Write out only the lines from the top of the listing below through the one with "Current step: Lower", exactly as they stand, while keeping pictures out of the copy.

+ + + +

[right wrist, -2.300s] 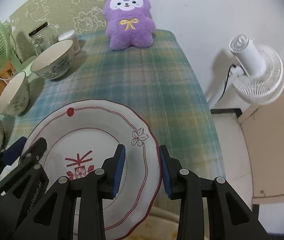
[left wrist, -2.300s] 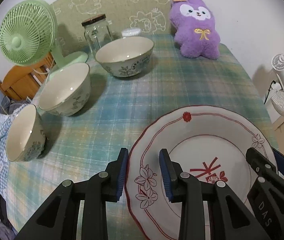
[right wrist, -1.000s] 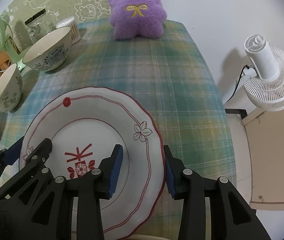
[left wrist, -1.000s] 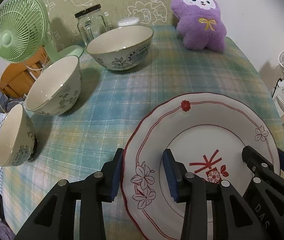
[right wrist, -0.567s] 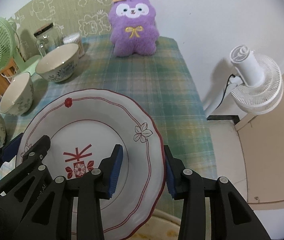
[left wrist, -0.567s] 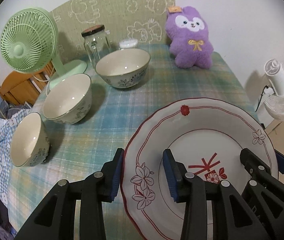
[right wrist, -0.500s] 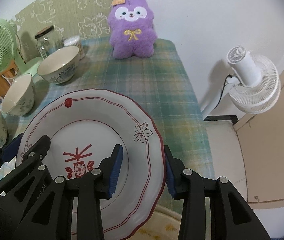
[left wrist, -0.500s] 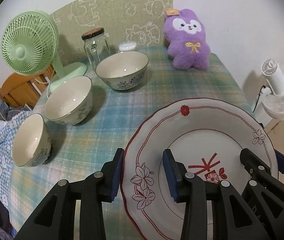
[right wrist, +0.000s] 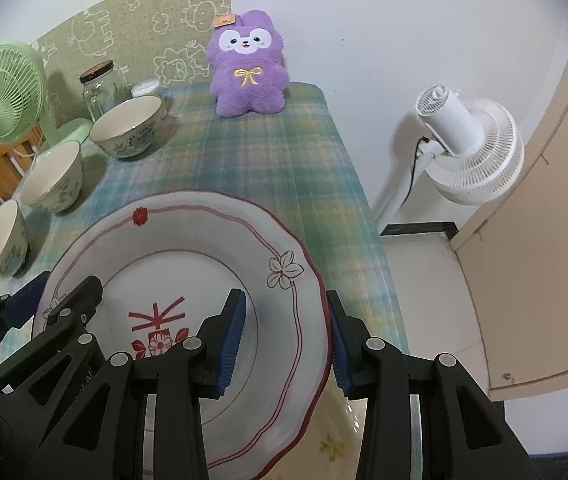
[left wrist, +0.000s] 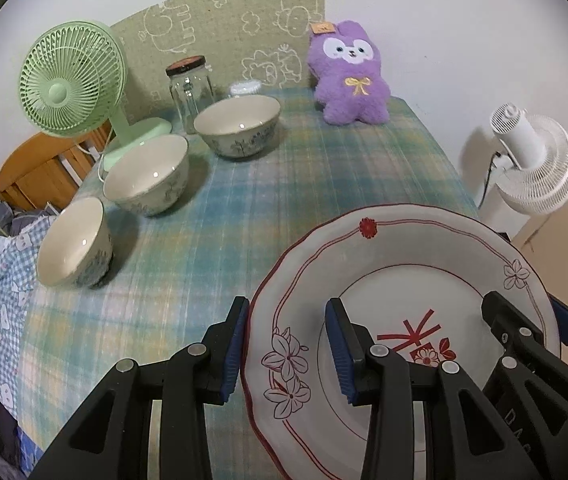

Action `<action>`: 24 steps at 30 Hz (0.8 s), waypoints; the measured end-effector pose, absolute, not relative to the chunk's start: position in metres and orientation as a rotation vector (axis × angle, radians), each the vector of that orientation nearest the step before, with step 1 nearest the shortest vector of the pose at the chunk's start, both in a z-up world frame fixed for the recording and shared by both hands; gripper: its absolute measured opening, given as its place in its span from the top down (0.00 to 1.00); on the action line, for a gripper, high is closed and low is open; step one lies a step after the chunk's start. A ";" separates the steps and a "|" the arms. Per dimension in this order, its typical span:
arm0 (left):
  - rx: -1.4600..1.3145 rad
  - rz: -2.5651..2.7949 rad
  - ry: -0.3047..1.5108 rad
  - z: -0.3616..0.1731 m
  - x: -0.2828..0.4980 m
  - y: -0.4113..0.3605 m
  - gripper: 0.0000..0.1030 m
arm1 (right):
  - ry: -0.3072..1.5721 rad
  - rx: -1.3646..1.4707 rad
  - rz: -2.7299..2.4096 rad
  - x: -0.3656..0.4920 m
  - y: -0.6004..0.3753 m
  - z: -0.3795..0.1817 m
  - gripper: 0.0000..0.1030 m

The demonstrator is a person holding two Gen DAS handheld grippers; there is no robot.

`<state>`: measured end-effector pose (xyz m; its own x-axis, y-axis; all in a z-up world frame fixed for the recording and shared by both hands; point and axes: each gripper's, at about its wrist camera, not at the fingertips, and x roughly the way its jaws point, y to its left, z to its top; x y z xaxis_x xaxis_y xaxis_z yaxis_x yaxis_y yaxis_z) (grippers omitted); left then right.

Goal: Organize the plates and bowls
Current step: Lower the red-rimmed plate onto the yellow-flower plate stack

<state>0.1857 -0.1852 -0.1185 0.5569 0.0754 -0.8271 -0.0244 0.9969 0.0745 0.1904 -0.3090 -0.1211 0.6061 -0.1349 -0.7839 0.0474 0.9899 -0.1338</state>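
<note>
Both my left gripper (left wrist: 286,344) and right gripper (right wrist: 286,338) clamp opposite rims of the plate (right wrist: 203,248), held above the table's near edge—keep it level, move hands together.

We look from two wrist cameras, each just behind its tool and aimed forward and downward along the fingers. The left view sits close over the plate's (left wrist: 412,256) left rim and faces across the bench (left wrist: 324,184) toward the back wall; the right view sits close over the same plate's (right wrist: 187,240) right rim, angled the same way. Both share the plate, the three bowls, the purple plush (left wrist: 350,76) (right wrist: 248,66), both fans, and each other's tool.
</note>
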 end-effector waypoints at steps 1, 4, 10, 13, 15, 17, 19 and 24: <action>0.057 0.053 0.985 -0.120 0.182 -0.186 0.62 | 0.914 -0.099 -0.113 0.185 -0.310 -0.122 0.59; 0.053 0.041 1.006 -0.128 0.170 -0.189 0.62 | 0.912 -0.114 -0.123 0.172 -0.313 -0.126 0.59; 0.072 0.016 1.039 -0.141 0.153 -0.197 0.62 | 0.946 -0.104 -0.146 0.154 -0.321 -0.142 0.59; 0.086 0.008 1.033 -0.143 0.147 -0.200 0.62 | 0.953 -0.093 -0.153 0.146 -0.324 -0.147 0.59; 0.086 0.002 1.033 -0.143 0.144 -0.201 0.62 | 0.951 -0.089 -0.159 0.143 -0.326 -0.148 0.59; 0.089 -0.006 1.037 -0.144 0.141 -0.202 0.62 | 0.948 -0.091 -0.166 0.139 -0.327 -0.148 0.59; 0.098 -0.014 1.040 -0.146 0.138 -0.205 0.62 | 0.950 -0.094 -0.170 0.136 -0.329 -0.150 0.59; 0.107 -0.031 1.069 -0.155 0.131 -0.211 0.63 | 0.968 -0.081 -0.184 0.130 -0.337 -0.157 0.59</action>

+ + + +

(Task response)
[right wrist, -2.300s] 
[left wrist, -2.300s] 
[right wrist, -1.000s] 
[left wrist, -1.000s] 
[right wrist, -0.567s] 
[left wrist, -0.567s] 
[right wrist, -0.500s] 
[left wrist, -0.500s] 
[right wrist, +0.000s] 
[left wrist, +0.000s] 

Action `<action>`: 24 steps at 30 Hz (0.8 s), waypoints; the measured end-effector pose, absolute, not relative to the chunk's start: position in metres and orientation as a rotation vector (axis × angle, radians), each the vector of that orientation nearest the step before, with step 1 nearest the shortest vector of the pose at the chunk's start, both in a z-up world frame fixed for the recording and shared by both hands; gripper: its absolute measured opening, given as its place in its span from the top down (0.00 to 1.00); on the action line, for a gripper, high is closed and low is open; step one lies a step after the chunk's start. A ";" separates the steps and a "|" the arms. Per dimension in this order, its typical span:
arm0 (left):
  - rx: -1.4600..1.3145 rad
  - rz: -2.5651..2.7949 rad
  - ry: -0.3047..1.5108 rad
  - z: -0.3616..0.1731 m
  - x: -0.2828..0.4980 m
  - y: -0.4113..0.3605 m
  - gripper: 0.0000..0.1030 m
arm1 (right):
  - ry: -0.3072..1.5721 rad
  - rx: -1.3646..1.4707 rad
  - rz: -2.7299..2.4096 rad
  - x: -0.3656..0.4920 m
  - y: -0.6004..0.3753 m
  - z: -0.3795..0.1817 m
  - gripper: 0.0000..0.1030 m

The demonstrator is a person holding two Gen DAS handheld grippers; there is no robot.

`<state>`: measured end-effector pose (xyz m; its own x-axis, y-axis; all in a z-up world frame fixed for the recording and shared by both hands; point and axes: each gripper's, at about its wrist camera, not at the fingertips, and x roughly the way its jaws point, y to its left, z to its top; x y z xaxis_x xaxis_y xaxis_z yaxis_x yaxis_y yaxis_z) (grippers omitted); left then right.

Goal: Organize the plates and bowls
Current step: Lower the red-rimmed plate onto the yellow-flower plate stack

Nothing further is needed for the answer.